Quiz Answer Key and Fun Facts
1. This poet, born in Dublin, was inspired to write "The Lake Isle of Innisfree" not only from walking the countryside of County Sligo, which he considered his spiritual home, but also from reading Henry David Thoreau's "Walden". Who is this Irish patriot, who became a Senator of the new Irish Free State in 1922 and won the Nobel Prize for Literature in 1923?
2. Promised a job as a Congo River pilot, Joseph Conrad arrived in Africa in May of 1890 and travelled up the Congo to learn the river. He grew seriously ill and had to return to London in January of 1891, but what he witnessed of Belgium's colonial exploitation so horrified him that his view of civilization was forever altered and his imagination forever haunted. What is the name of Conrad's novella inspired by these experiences?
3. This poet was killed in action one week before The Great War (WWI) ended but not before he had opportunity to write the following words: "If you could hear, at every jolt, the blood / Come gargling from the froth-corrupted lungs, / Obscene as cancer, bitter as cud / Of vile, incurable sores on innocent tongues,-- / My friend, you would not tell with such high zest / To children ardent for some desperate glory, / The old Lie: Dulce et decorum est / Pro patria mori". Who wrote the poignant poem that ends with these lines?

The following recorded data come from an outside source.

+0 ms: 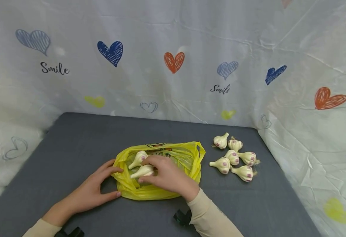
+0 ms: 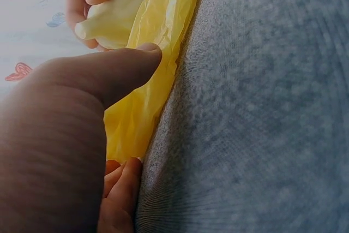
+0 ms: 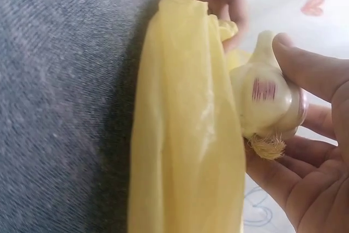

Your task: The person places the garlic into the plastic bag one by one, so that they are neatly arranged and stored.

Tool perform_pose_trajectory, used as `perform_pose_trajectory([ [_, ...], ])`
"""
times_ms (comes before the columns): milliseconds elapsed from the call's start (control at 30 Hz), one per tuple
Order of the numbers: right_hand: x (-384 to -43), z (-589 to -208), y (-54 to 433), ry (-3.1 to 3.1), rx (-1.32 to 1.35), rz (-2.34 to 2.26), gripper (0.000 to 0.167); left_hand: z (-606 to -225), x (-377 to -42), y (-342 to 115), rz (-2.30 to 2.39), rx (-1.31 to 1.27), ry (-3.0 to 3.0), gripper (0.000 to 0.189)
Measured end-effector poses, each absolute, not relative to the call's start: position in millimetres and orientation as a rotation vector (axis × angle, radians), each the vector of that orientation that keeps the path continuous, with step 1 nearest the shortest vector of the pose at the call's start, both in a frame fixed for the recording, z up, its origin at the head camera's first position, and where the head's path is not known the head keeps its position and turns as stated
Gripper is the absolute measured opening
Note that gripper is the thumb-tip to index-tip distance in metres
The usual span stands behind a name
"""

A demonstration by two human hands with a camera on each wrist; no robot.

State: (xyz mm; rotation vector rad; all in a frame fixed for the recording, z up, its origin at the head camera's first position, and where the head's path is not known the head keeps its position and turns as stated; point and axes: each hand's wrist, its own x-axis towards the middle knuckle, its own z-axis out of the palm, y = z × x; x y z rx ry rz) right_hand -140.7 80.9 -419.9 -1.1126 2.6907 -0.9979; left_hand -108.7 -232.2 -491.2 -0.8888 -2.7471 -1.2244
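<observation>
A yellow plastic bag (image 1: 158, 195) lies on the grey table with its mouth spread. At its left end is my left hand (image 1: 94, 191), fingertips at the rim and thumb against the near side, spread well apart. My right hand (image 1: 168, 174) holds a garlic bulb (image 1: 143, 171) over the bag's mouth, stem pointing left. In the right wrist view the purple-marked garlic bulb (image 3: 267, 94) sits between thumb and fingers, its roots downward, beside the bag's yellow wall (image 3: 185, 118). Another garlic bulb (image 1: 138, 160) is inside the bag, just behind the held one.
Several garlic bulbs (image 1: 231, 157) lie in a loose group on the table, right of the bag. The dark grey tabletop (image 1: 101, 131) reaches back to a white curtain (image 1: 143, 82) printed with hearts and the word "Smile".
</observation>
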Motion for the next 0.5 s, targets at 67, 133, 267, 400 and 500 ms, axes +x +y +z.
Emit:
perform_pose_trajectory([
  [67,-140,-422,80,2.68,-1.119,-0.991,0.051,-491,-108,-232,-1.222,-0.887,-2.747,0.062],
  [133,-140,-423,80,2.676,-1.127,-0.978,0.051,-492,-107,-232,-1.221,-0.883,-2.749,0.062],
  [267,-140,-426,77,2.677,-1.142,-0.954,0.053,-492,-107,-232,-1.213,-0.881,-2.753,0.062],
  [400,-141,-429,74,2.675,-1.162,-0.935,0.051,-492,-107,-232,-1.195,-0.887,-2.747,0.061],
  [500,-142,-432,71,2.672,-1.168,-0.91,0.048,-492,-108,-232,-1.193,-0.893,-2.74,0.061],
])
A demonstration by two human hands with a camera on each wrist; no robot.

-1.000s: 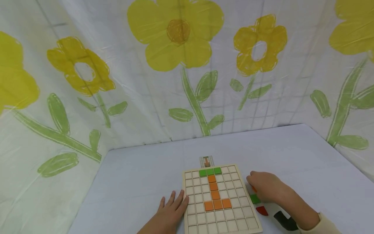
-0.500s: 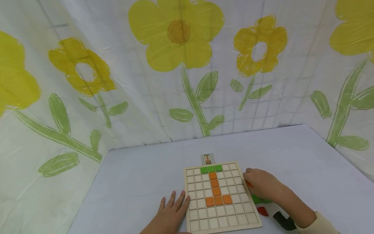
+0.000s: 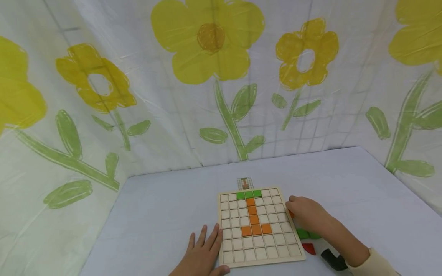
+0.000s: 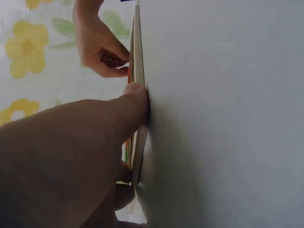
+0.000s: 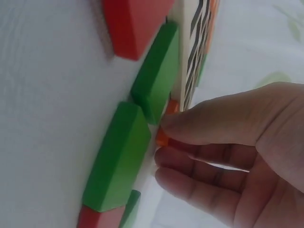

4. This writer published five novels from 1905 to 1924--"Where Angels Fear to Tread", "The Longest Journey", "A Room with a View", "Howards End", and "A Passage to India"--and never finished another piece of fiction (that we know of) for the rest of his life, which was nearly half a century. Which writer is this, known for his Modern themes of sexuality and irreconcilable class conflict?
5. This English poet studied classics and philosophy at Oxford and then failed his final examinations while struggling with his homosexuality and suppressed love for a fellow student. Who is this man who later became a great textual critic of Latin literature and the author of "A Shropshire Lad", which contains the poems "When I Was One-and-Twenty", "To an Athlete Dying Young", "Terrence, This Is Stupid Stuff", and "Is My Team Ploughing?"
6. While growing up in Wellington, New Zealand, Katherine Mansfield was confused and horrified by her family's decision to host a festivity in their yard while the neighbors were mourning the loss of a family member who died that very day. What is the name of the story she later wrote about her memory, a story that exposes the upper middle class for its shallowness and self-centeredness?
7. Somerset Maugham is perhaps best remembered for his novel "Of Human Bondage". However, what is the title of his novel that he published in 1944 about a disillusioned WWI veteran named Larry Darrell who abandons privileged society to find enlightenment in India, a novel Maugham was able to write following his own experiences in Europe as a WWI ambulance corpsman and his own travels throughout India and Southeast Asia?
8. In what novel published in 1949 by an embittered man dying of tuberculosis would a reader encounter the following party slogan: "WAR IS PEACE / FREEDOM IS SLAVERY / IGNORANCE IS STRENGTH"?
9. A well-known short story by James Joyce, frequently anthologized and originally published as part of his book "Dubliners", focuses on a boy and his infatuation with "Mangan's sister" as well as his eventual realization of his own narcissism. During his epiphany, he admonishes himself: "Gazing up into the darkness I saw myself as a creature driven and derided by vanity; and my eyes burned with anguish and anger". What is this story's title, one that refers to Britain's romantic view of the Middle East?
10. In this novel by Virginia Woolf, there is little action or dialogue; in fact, most of the novel incorporates the modern use of stream of consciousness to convey the characters' thoughts and observations. The events of the story occur primarily on two separate days--on one day, the Ramsay family is in conflict about whether Mr. Ramsay will take his children to visit a site; on the other day, ten years later, Mr. Ramsay takes his older children to the site. What is this novel?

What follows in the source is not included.